Well, if you have a bunch that need small holes in them...Bud`s your man! But I have to say...the proper set-up using a drill press with a carbide bit...would be less tramatic to the coin! And may be a more professional approach. Are all these coins the same size? And just where does the whole need to be drilled? A kick press can be designed...but you have to consider cost...sort of like the Smuthers Brothers versus Mo Curley and Lary!! Rick


----------



## TS3660 (Mar 4, 2008)

I will need to know what size hole, what type of material, and how thick it is so I can get the right clearance. Also, how will you hold the die in place? In other words, how big do you want it? As far as price, I can probably work it into my schedule on the off time and it may be a freebie. But give me more details and a drawing would help alot. How many of these things will you be punching?
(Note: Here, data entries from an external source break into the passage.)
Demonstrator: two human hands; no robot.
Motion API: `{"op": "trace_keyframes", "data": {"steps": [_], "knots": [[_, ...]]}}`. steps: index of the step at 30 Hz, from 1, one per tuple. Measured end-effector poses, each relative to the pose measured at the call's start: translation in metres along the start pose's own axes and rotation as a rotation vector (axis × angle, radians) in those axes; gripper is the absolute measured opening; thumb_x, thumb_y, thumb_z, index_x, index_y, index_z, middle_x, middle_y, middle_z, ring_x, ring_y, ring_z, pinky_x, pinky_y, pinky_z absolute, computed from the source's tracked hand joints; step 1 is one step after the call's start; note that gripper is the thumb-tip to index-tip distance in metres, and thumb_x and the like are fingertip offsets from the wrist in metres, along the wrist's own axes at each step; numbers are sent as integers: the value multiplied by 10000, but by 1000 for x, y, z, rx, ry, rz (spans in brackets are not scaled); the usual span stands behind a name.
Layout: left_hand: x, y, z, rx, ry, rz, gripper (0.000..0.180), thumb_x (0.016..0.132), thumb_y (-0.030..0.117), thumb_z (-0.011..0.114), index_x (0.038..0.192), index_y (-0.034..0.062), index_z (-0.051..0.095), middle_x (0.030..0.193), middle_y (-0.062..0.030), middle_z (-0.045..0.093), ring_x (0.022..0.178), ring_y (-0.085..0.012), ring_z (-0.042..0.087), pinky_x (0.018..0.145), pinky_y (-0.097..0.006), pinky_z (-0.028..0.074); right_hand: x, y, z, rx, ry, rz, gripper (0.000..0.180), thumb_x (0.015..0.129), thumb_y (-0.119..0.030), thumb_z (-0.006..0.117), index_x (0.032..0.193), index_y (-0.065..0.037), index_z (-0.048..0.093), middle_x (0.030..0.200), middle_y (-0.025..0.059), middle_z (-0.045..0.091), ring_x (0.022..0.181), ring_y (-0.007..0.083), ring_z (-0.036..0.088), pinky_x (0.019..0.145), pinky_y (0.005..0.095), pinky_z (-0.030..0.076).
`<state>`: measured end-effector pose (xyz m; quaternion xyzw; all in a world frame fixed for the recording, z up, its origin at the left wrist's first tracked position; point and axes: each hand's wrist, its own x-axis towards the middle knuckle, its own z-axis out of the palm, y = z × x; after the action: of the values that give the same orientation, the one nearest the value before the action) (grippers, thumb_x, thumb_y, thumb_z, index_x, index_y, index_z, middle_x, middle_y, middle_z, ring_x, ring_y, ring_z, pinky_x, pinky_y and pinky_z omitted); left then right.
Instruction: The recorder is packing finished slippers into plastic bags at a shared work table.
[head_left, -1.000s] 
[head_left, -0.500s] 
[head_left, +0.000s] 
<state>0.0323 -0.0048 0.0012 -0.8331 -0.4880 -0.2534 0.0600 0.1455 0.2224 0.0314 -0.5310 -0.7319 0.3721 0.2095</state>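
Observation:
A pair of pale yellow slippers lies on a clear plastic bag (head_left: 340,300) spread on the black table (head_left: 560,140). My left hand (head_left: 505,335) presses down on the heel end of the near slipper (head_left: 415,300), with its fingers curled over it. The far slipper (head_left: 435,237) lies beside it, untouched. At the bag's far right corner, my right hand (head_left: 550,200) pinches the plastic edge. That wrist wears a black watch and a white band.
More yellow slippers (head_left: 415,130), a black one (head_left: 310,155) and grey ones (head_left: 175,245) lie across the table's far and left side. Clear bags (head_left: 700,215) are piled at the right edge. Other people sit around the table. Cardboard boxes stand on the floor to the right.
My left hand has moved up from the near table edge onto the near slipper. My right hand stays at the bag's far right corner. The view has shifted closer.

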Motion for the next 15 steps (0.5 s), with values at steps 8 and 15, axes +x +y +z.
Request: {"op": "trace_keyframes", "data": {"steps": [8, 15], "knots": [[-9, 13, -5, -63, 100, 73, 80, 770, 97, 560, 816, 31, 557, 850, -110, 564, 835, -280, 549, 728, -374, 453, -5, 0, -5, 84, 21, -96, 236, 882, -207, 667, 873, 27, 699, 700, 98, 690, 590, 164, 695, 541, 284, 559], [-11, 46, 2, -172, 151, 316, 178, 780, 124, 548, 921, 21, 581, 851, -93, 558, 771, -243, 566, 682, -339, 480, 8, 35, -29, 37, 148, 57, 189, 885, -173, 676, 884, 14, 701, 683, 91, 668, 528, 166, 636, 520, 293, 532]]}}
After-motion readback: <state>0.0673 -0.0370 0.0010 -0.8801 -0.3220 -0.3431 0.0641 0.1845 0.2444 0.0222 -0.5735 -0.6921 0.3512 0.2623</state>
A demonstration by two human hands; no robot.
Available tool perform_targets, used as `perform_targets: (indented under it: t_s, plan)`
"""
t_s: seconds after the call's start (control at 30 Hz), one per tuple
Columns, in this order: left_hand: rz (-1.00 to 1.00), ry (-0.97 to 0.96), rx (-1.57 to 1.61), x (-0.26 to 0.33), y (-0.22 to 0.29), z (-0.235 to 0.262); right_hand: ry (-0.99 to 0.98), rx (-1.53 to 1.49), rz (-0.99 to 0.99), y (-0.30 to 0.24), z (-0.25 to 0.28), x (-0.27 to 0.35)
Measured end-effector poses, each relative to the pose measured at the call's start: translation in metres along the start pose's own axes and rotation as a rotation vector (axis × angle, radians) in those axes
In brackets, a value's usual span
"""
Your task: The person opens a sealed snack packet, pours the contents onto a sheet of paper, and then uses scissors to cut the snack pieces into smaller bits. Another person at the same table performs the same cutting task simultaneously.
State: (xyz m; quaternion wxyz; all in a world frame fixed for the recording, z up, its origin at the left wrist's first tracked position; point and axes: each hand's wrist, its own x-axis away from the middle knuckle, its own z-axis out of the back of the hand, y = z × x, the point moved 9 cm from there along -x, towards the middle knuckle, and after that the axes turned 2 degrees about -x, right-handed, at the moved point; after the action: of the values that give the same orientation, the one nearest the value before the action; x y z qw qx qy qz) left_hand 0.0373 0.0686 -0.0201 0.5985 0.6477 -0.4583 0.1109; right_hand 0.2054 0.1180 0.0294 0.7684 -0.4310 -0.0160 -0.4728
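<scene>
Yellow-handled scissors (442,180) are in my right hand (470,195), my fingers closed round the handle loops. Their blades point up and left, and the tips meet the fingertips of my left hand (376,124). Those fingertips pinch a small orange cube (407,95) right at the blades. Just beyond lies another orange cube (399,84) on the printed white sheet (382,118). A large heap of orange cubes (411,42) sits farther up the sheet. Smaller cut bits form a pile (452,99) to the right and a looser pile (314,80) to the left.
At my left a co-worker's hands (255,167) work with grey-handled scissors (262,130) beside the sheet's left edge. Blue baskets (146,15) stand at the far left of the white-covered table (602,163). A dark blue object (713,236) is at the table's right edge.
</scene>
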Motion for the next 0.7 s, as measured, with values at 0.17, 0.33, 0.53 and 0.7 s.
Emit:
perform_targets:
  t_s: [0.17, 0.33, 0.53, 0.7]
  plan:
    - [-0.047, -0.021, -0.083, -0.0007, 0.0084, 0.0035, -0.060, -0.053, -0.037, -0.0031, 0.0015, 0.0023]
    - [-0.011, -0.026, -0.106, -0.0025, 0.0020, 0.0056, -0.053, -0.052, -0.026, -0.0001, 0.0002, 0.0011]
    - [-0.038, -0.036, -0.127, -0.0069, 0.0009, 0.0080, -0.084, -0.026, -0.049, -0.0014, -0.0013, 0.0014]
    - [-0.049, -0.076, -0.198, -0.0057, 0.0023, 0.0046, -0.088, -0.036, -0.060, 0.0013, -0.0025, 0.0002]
Should we design it for production or just an occaisional batch?


----------



## BigFuzzyBelly (Mar 22, 2008)

thanks everyone what i wanted was something to punch little holes in pennys and dimes so i can make catholic rosaries out of then. i am a folk artest (paintings) and sell my art in fleamarkets, here in south east PA. so what i think i'm going to use is a Sheet Metal Punch with a bench mount like this 1 here Hand held Sheet Metal Punch with bench mount Bracket - eBay (item 350083134320 end time Aug-02-08 01:29:37 PDT) if you know where i can find 1 for less please let me know... i think a sheet Metal punch will make it much easer to deal with such small items like pennys and dimes.. what do you guys think ?


----------



## Daren (Oct 14, 2006)

Drill press.

Take a piece of wood and a forstner bit to make it a "coin holder" fixture. Like a scrap 2"X4" long enough to get a firm grip on it. Drill the hole, drop the coin in. Since you are not drilling your hole in the coin in the center, but off to on edge it will not spin. A sharp little bit will do a much better job than any punch, the punch with probably distort (bend) the coin.


----------



## TS3660 (Mar 4, 2008)

Daren is probably right. But either a drill or a punch can leave a burr. On a punch, it depends on the clearance in the die. If it is correct for the type and thickness of material, it won't leave a burr. But that punch in the link says it will punch up to 14 gauge material. I'm a little leary of a statement like that because there is no such thing as a punch & die set that will punch a "range" of material thicknesses. They are made specifically for a specific thickness. All other thicknesses will suffer either a burr or get stuck. OTOH, for $15, I'd be tempted to try it BUT only after I tried a drill press.


----------



## Handyman (Jan 2, 2008)

BigFuzzyBelly said:


> is there a tool that i could use as a hole punch for coins ? i know it may sound odd but i need to know if there is such a thing.


 
I have a hole punch that looks like the kind you punch holes in paper, but it was made to punch holes in sheet metal. It has 6 or 8 dies for diferant size holes. It will punch a hole in a penny with no problem.

I went out to my shop and found it before I posted this thread. Here is a picture of it. It was made by Roper Whitney Co. and is a #5 jr hand punch.


----------